Spiffs are short term, motivational incentives. They are intended to give instant gratification without complications. In other words, you usually do not have to wait to receive them in your paycheck. An example could be whoever closes the next contract gets a $50 Amazon card. Or everyone that sells a contract that includes SEO can have the last Friday of the month off.

They are great for motivating activity in a group. They can be a creative way to generate a competitive spirit amongst the employees as well.

How do commissions work?

Commissions are a financial incentive paid to salespeople for closing contracts. They can be a set amount such as five hundred dollars for every deal closed. Most often there is a percentage calculation such as 7% on revenue generated each month.

These earnings can be structured in numerous ways and it is important for you as a sales person to understand these incentives.

You may run into a tiered plan

  • 5% paid on monthly revenue up to $49,999
  • 8% paid on monthly revenue between $50,000 – $79,999
  • 10% paid on monthly revenue over $80,000

As you can see, the incentive is for you to sell as much as possible in one month. You can actually be doubling your commission on every dollar of revenue you generate that is over that $80,000 threshold. The catch is that as soon as the month is over, you start the first day of the next month at zero.
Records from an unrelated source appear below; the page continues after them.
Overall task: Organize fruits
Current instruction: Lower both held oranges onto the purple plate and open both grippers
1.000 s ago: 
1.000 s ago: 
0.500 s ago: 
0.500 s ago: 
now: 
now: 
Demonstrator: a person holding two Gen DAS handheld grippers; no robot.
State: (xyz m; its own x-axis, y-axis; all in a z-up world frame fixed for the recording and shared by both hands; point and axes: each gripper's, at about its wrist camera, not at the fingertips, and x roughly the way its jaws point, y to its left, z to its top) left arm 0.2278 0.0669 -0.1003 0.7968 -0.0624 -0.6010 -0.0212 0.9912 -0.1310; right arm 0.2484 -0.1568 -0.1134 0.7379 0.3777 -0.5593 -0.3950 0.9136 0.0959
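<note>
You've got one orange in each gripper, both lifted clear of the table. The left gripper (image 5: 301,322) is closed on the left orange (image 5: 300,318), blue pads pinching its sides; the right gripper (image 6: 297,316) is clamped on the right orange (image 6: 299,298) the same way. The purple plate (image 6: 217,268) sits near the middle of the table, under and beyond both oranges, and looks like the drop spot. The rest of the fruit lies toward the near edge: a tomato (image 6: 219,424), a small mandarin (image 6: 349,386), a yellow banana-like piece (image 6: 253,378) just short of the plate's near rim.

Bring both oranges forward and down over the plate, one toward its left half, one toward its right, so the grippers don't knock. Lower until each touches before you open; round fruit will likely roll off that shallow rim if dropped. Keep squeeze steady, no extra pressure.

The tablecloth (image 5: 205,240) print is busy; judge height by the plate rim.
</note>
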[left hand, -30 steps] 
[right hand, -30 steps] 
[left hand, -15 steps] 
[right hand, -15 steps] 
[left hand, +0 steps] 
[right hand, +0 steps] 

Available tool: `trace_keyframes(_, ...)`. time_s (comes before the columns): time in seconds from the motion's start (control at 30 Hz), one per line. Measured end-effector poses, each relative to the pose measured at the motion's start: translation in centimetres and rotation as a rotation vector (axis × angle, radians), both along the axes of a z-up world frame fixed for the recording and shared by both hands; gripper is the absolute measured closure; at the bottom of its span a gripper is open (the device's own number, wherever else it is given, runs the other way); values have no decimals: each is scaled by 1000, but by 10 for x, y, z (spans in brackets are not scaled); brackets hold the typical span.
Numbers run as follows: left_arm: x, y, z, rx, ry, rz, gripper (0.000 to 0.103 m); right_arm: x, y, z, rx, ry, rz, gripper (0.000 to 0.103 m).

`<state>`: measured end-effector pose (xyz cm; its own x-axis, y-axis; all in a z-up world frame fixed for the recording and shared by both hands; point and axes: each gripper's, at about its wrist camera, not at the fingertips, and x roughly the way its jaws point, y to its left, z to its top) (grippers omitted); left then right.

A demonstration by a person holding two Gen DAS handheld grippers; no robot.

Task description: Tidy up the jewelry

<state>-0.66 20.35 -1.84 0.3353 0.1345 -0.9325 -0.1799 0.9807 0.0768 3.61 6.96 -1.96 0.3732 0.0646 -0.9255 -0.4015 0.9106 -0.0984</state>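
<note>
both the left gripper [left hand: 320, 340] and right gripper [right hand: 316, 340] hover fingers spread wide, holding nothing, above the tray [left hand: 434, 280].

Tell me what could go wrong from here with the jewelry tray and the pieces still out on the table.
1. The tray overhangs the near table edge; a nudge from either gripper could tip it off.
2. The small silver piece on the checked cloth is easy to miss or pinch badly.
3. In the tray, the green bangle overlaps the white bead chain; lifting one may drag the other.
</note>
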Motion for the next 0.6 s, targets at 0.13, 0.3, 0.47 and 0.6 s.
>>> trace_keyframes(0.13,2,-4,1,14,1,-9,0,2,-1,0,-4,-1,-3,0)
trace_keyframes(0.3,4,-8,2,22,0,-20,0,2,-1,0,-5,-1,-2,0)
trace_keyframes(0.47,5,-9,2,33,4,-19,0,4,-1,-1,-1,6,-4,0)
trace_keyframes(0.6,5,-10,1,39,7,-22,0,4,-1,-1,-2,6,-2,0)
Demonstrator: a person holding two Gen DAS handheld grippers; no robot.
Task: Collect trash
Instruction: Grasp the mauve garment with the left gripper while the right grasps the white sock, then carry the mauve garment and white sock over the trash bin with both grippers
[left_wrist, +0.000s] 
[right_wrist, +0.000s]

This is why sales people can seem so frantic near the end of the month even if they have achieved their initial goal.

A bonus is often defined differently and is not a guarantee. So if you have not been paid your bonus before you leave a company, you are unlikely to be paid one when you leave.

This blog post is not intended to be legal advice. The information contained in this website is for informational purposes only and should not be considered legal advice on any subject matter. Furthermore, the information contained on our website may not reflect the most current legal developments. You should not act upon this information without consulting an attorney.

Although I am not a lawyer and you should always read the fine print of your employment agreement, the industry standard is that commissions should be paid to you once you have earned them. This means that if you leave a company, they still owe you compensation for the sales you have closed. I would definitely look for this verbiage in any documentation your employer has you sign.